We are pleased to see the government finally put 16 years of talk into action by deciding to consult the market at the end of the year about setting up an independent insurance authority to protect policyholders and regulate the industry.
The issue was first raised in 1993, when the local insurance market was much smaller. Now we have 8.7 million policies in the market.
An independent insurance authority would put the industry on a par with other financial regulators such as the Hong Kong Monetary Authority, the Securities and Futures Commission and the Mandatory Provident Fund Schemes Authority.
These organisations are structured outside the government, which means they do not use taxpayers' money and are not staffed by civil servants, but instead collect fees to hire professionals with market experience.
The key question is how to set it up. Should it be an independent regulator or be merged with the SFC, the HKMA and the MPFA as part of a super-regulator?
Many banks are selling insurance products with big players such as HSBC Holdings (SEHK: 0005, announcements, news) , Hang Seng Bank (SEHK: 0011, announcements, news) and Bank of China (Hong Kong) keen to expand the business. They are regulated by the HKMA.
If the proposed insurance authority only has power to regulate insurance agents but not bank staff selling insurance products, we face the same problem the SFC has encountered in being unable to regulate bank staff selling investment products.
A division of labour between the SFC and the new insurance authority when vetting investment-linked products, which are a combination of insurance policies and funds, is also a possibility.
In fact, as an increasing number of policyholders buy insurance not just for protection but as an investment vehicle, who should be responsible for vetting such hybrid business?
Cross-selling by financial institutions has blurred the lines between the different regulatory fields. Britain and Singapore have opted for super-regulators for all types of financial institutions, while Australia has a "twin peaks" model with one regulator looking after the financial side and the other, the conduct of the salespeople.
Hong Kong, the United States and the mainland still operate a system with separate regulators, but our legislators have been calling on the government to consider adopting the super-regulator model after the Lehman Brothers minibond fiasco, which saw investors and their life savings fall between the cracks.

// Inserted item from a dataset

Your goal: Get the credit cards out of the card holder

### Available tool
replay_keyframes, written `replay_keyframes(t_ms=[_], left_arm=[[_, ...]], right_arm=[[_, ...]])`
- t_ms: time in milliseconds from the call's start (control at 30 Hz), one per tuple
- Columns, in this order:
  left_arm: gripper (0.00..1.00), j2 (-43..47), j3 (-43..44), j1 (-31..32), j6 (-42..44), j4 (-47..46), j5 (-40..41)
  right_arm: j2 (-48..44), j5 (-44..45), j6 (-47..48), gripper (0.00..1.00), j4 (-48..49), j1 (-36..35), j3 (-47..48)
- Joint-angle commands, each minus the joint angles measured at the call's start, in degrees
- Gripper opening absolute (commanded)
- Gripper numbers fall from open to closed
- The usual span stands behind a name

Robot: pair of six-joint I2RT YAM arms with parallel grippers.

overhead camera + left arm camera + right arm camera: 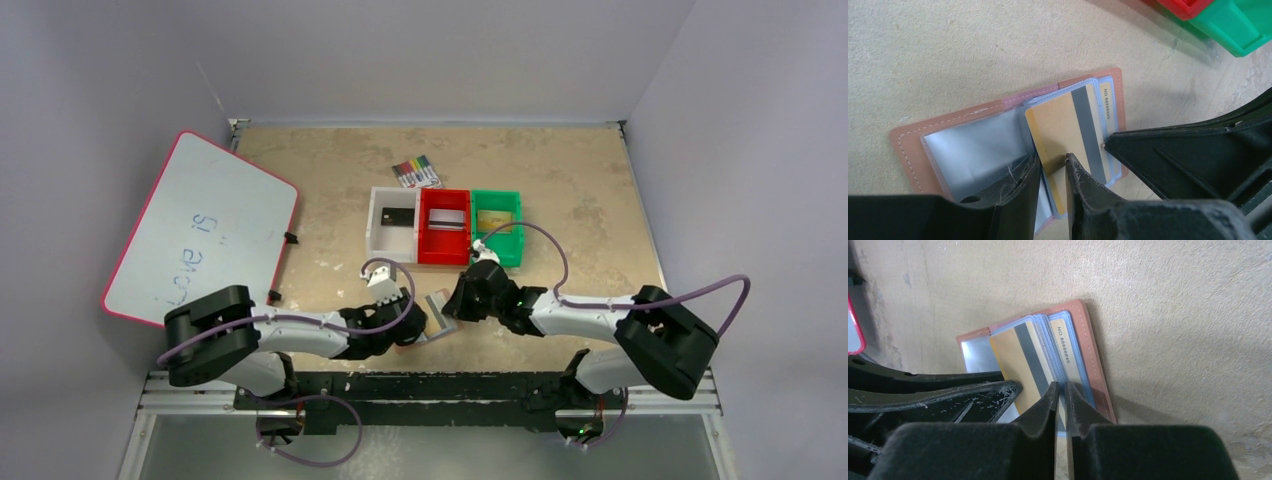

Keeping the status quo is not the best way forward.
Expert's views
This week's video guest is Grant Jamieson, the partner in charge of KPMG Forensic for the Asia-Pacific.
An expert in financial and regulatory investigations, Mr Jamieson has for many years helped companies with intellectual property reviews, litigation support and asset recovery throughout the region. In the interview, he offers tips on how to prevent fraud and trace the evidence of malpractices.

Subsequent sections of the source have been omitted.